**Records shown**
- Opening Delimiter -

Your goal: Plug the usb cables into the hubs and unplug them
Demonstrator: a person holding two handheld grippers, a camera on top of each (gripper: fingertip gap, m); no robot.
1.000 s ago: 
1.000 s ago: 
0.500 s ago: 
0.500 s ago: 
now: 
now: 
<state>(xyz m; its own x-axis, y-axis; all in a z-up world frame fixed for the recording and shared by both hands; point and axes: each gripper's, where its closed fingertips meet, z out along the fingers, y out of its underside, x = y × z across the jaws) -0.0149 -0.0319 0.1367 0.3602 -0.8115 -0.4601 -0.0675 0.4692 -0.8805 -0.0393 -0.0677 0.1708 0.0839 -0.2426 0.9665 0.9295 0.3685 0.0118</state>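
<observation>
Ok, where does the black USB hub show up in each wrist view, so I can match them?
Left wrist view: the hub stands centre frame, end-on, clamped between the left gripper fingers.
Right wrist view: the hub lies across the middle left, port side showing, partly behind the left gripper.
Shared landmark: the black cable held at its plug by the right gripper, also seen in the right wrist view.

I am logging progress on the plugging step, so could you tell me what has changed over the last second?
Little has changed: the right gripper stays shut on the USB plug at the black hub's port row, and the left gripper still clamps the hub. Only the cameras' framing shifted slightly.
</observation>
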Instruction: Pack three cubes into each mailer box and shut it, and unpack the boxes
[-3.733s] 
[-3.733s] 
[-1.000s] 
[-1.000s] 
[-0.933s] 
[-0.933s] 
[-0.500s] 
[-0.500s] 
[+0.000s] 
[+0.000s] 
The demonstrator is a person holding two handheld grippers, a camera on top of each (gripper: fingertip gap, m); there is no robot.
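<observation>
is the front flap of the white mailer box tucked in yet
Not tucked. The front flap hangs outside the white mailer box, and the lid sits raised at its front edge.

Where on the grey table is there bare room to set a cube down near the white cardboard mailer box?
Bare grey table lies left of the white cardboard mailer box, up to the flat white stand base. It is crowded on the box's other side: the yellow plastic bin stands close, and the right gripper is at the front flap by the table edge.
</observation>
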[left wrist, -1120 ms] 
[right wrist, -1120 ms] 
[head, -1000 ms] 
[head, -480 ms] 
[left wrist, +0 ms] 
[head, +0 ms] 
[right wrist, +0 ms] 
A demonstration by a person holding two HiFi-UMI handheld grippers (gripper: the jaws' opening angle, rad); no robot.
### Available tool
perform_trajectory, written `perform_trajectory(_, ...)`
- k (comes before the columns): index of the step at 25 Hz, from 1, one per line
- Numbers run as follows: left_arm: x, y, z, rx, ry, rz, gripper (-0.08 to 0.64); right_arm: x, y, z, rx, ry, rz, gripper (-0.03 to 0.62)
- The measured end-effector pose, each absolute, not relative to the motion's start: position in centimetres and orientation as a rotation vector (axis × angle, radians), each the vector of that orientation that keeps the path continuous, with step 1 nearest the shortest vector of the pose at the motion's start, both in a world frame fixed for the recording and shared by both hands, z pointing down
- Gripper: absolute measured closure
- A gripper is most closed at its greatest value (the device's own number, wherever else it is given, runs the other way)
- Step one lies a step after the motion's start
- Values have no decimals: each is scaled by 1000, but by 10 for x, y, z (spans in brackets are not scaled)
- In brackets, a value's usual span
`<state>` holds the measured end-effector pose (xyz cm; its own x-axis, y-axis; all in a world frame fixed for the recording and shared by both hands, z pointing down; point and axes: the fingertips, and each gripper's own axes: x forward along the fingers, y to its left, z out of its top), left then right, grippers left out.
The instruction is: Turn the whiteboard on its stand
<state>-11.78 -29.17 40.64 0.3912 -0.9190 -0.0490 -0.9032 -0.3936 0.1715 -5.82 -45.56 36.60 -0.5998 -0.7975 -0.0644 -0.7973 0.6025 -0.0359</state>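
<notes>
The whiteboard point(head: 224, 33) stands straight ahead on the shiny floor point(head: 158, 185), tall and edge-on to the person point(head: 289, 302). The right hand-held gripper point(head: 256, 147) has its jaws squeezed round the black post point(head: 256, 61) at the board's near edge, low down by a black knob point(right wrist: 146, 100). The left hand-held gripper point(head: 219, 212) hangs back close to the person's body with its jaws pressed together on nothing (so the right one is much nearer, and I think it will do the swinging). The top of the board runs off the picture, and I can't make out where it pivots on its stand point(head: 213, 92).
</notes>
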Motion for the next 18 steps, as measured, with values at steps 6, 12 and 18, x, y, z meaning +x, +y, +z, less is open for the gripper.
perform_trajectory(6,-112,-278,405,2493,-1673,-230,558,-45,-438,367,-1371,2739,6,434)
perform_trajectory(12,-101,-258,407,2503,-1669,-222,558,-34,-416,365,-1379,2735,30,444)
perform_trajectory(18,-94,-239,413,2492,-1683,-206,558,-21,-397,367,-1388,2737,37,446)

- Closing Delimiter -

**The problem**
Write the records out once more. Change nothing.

**Solved problem**
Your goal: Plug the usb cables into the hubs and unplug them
Demonstrator: a person holding two handheld grippers, a camera on top of each (gripper: fingertip gap, m); no robot.
1.000 s ago: 
1.000 s ago: 
0.500 s ago: 
0.500 s ago: 
now: 
now: 
<state>(xyz m; its own x-axis, y-axis; all in a z-up world frame fixed for the recording and shared by both hands; point and axes: each gripper's, where its closed fingertips meet, z out along the fingers, y out of its underside, x = y × z across the jaws) -0.0149 -0.0319 0.1367 0.3602 -0.8115 -0.4601 -0.0675 0.4692 -0.8805 -0.0393 -0.0677 0.1708 0.0839 -0.2426 0.9665 0.9295 0.3685 0.0118</state>
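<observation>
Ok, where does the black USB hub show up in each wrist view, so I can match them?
Left wrist view: the hub stands centre frame, end-on, clamped between the left gripper fingers.
Right wrist view: the hub lies across the middle left, port side showing, partly behind the left gripper.
Shared landmark: the black cable held at its plug by the right gripper, also seen in the right wrist view.

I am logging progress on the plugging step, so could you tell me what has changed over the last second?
Little has changed: the right gripper stays shut on the USB plug at the black hub's port row, and the left gripper still clamps the hub. Only the cameras' framing shifted slightly.
</observation>
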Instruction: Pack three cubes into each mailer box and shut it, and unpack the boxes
[-3.733s] 
[-3.733s] 
[-1.000s] 
[-1.000s] 
[-0.933s] 
[-0.933s] 
[-0.500s] 
[-0.500s] 
[+0.000s] 
[+0.000s] 
The demonstrator is a person holding two handheld grippers, a camera on top of each (gripper: fingertip gap, m); there is no robot.
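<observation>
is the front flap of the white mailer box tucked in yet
Not tucked. The front flap hangs outside the white mailer box, and the lid sits raised at its front edge.

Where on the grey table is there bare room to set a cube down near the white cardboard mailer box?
Bare grey table lies left of the white cardboard mailer box, up to the flat white stand base. It is crowded on the box's other side: the yellow plastic bin stands close, and the right gripper is at the front flap by the table edge.
</observation>
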[left wrist, -1120 ms] 
[right wrist, -1120 ms] 
[head, -1000 ms] 
[head, -480 ms] 
[left wrist, +0 ms] 
[head, +0 ms] 
[right wrist, +0 ms] 
A demonstration by a person holding two HiFi-UMI handheld grippers (gripper: the jaws' opening angle, rad); no robot.
### Available tool
perform_trajectory, written `perform_trajectory(_, ...)`
- k (comes before the columns): index of the step at 25 Hz, from 1, one per line
- Numbers run as follows: left_arm: x, y, z, rx, ry, rz, gripper (-0.08 to 0.64); right_arm: x, y, z, rx, ry, rz, gripper (-0.03 to 0.62)
- The measured end-effector pose, each absolute, not relative to the motion's start: position in centimetres and orientation as a rotation vector (axis × angle, radians), each the vector of that orientation that keeps the path continuous, with step 1 nearest the shortest vector of the pose at the motion's start, both in a world frame fixed for the recording and shared by both hands, z pointing down
- Gripper: absolute measured closure
- A gripper is most closed at its greatest value (the device's own number, wherever else it is given, runs the other way)
- Step one lies a step after the motion's start
- Values have no decimals: each is scaled by 1000, but by 10 for x, y, z (spans in brackets are not scaled)
- In brackets, a value's usual span
`<state>` holds the measured end-effector pose (xyz cm; its own x-axis, y-axis; all in a world frame fixed for the recording and shared by both hands, z pointing down; point and axes: the fingertips, and each gripper's own axes: x forward along the fingers, y to its left, z out of its top), left then right, grippers left out.
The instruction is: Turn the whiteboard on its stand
<state>-11.78 -29.17 40.64 0.3912 -0.9190 -0.0490 -0.9032 -0.3936 0.1715 -5.82 -45.56 36.60 -0.5998 -0.7975 -0.0644 -0.7973 0.6025 -0.0359</state>
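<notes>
The whiteboard point(head: 224, 33) stands straight ahead on the shiny floor point(head: 158, 185), tall and edge-on to the person point(head: 289, 302). The right hand-held gripper point(head: 256, 147) has its jaws squeezed round the black post point(head: 256, 61) at the board's near edge, low down by a black knob point(right wrist: 146, 100). The left hand-held gripper point(head: 219, 212) hangs back close to the person's body with its jaws pressed together on nothing (so the right one is much nearer, and I think it will do the swinging). The top of the board runs off the picture, and I can't make out where it pivots on its stand point(head: 213, 92).
</notes>
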Motion for the next 18 steps, as measured, with values at steps 6, 12 and 18, x, y, z meaning +x, +y, +z, less is open for the gripper.
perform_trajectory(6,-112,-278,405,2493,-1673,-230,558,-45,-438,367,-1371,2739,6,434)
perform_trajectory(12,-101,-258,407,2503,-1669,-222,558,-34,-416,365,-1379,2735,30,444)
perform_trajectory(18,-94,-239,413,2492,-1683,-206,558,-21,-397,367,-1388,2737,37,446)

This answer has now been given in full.